Foutue chanson

 

Chaque fois que j’entonn' cette foutue chanson,

L’inquiétude me met dans mes petits chaussons,

Oh, pour une broutille, un rien, mais je dois dire

Qu’il m’arrive d’omettre, un mot, un vers, ou pire :

Un couplet… Parfois deux… Voir' le chant tout entier…

Disons-le, je ne sais jamais quoi raconter !

Ainsi pour éviter le ratage, le drame,

Et tenir trois couplets, j'improvise, je rame...

 

Si j’étais l’un de ces rimeurs de quatre sous

Qui croient poétiser en entortillant tout,

De « La reine des ombre' et son char vaporeux »

Ils font tomber la nuit sur le quidam honteux...

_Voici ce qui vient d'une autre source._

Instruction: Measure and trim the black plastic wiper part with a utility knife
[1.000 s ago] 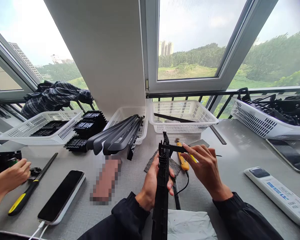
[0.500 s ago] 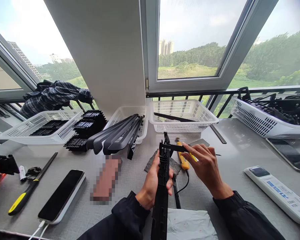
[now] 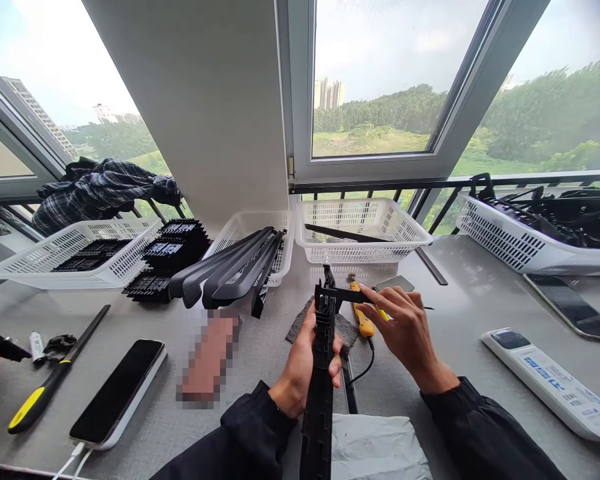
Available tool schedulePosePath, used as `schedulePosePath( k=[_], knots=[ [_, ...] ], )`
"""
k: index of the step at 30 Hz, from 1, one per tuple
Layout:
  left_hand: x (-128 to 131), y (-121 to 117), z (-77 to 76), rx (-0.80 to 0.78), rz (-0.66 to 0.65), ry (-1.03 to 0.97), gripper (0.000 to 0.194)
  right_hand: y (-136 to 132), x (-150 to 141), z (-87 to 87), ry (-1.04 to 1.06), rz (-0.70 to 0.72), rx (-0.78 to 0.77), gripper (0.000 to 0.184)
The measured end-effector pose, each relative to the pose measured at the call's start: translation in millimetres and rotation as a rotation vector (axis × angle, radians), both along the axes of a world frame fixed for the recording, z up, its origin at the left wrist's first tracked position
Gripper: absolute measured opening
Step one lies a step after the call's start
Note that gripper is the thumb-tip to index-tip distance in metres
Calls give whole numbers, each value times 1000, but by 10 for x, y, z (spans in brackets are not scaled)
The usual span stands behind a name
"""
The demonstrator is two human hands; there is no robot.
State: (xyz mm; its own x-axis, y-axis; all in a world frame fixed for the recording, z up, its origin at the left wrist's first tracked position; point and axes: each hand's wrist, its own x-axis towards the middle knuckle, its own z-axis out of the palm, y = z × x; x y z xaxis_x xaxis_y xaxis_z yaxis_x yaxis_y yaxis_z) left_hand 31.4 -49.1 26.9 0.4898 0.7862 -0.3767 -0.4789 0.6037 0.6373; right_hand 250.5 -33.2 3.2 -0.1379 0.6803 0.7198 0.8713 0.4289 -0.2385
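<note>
Strip [image 3: 318, 407], ribbed black plastic, points lengthwise away from the person; left hand [image 3: 299, 370] has its grip closed around it, right hand [image 3: 405, 327] pinches a flat caliper [image 3: 347, 295].

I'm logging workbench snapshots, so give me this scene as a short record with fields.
left hand: left hand gripping long black part
right hand: right hand holding black caliper-like tool across the part's far end
behind hands: yellow corded tool
left side: phone; file with black-and-yellow handle
back: four white baskets
</note>
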Motion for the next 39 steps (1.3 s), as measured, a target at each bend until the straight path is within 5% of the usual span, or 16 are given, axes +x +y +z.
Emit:
schedulePosePath(
  k=[13, 21, 30, 39],
  knots=[
    [-7, -30, 12, 31, -10, 30, 70, 24, -4, -38, -21, -7, 18, 47],
    [-74, 78, -126, 71, 99, 63, 73, 90, 278, -91, 588, -300, -2, 67],
    [-139, 241, -259, 168, 88, 21, 79, 210, 435, -252, 614, -377, -196, 92],
    [-302, 499, -414, 181, 99, 41, 41, 321, 539, -515, 507, -386, -377, 82]
  ],
)
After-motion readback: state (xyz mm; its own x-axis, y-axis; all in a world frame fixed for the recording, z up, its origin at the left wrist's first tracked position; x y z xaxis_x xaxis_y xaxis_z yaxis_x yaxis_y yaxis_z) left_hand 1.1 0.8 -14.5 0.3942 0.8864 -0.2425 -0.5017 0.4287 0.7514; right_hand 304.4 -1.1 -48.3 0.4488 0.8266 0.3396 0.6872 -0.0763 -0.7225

Je vous délayerais de la simplicité

Jusqu’à n’y rien comprendre, et vous m’applaudiriez…

Le nourrisson des mus's, c’est la porte à côté…

Disons-le, je ne sais jamais quoi raconter.

 

La belle aubaine si j’avais au moins pensé

A naître loin d'ici, et puis à m’exiler,

Chassé par le chômage, la guerre ou la famine,

Je ne tarirais pas sur ma chère chaumine,

Mon village perdu, ma lointaine patrie,

Mes copains disparus, ma douce et tendre amie…

N’y pensons plus, j’ai vu le jour dans le quartier,

Disons-le, je ne sais jamais quoi raconter.

 

Connaître le succès après la quarantaine,

Rencontrer la fortune après longtemps de gêne,

C’est la verve assurée, la veine inespérée,

On parle d’années noire' et de vache enragée,

De jeunesse perdue, de masure sordide,

Mais « C’était le bon temps », finit-on l’œil humide…

En attendant la gloire et ses facilités, 

Disons-le, je ne sais jamais quoi raconter.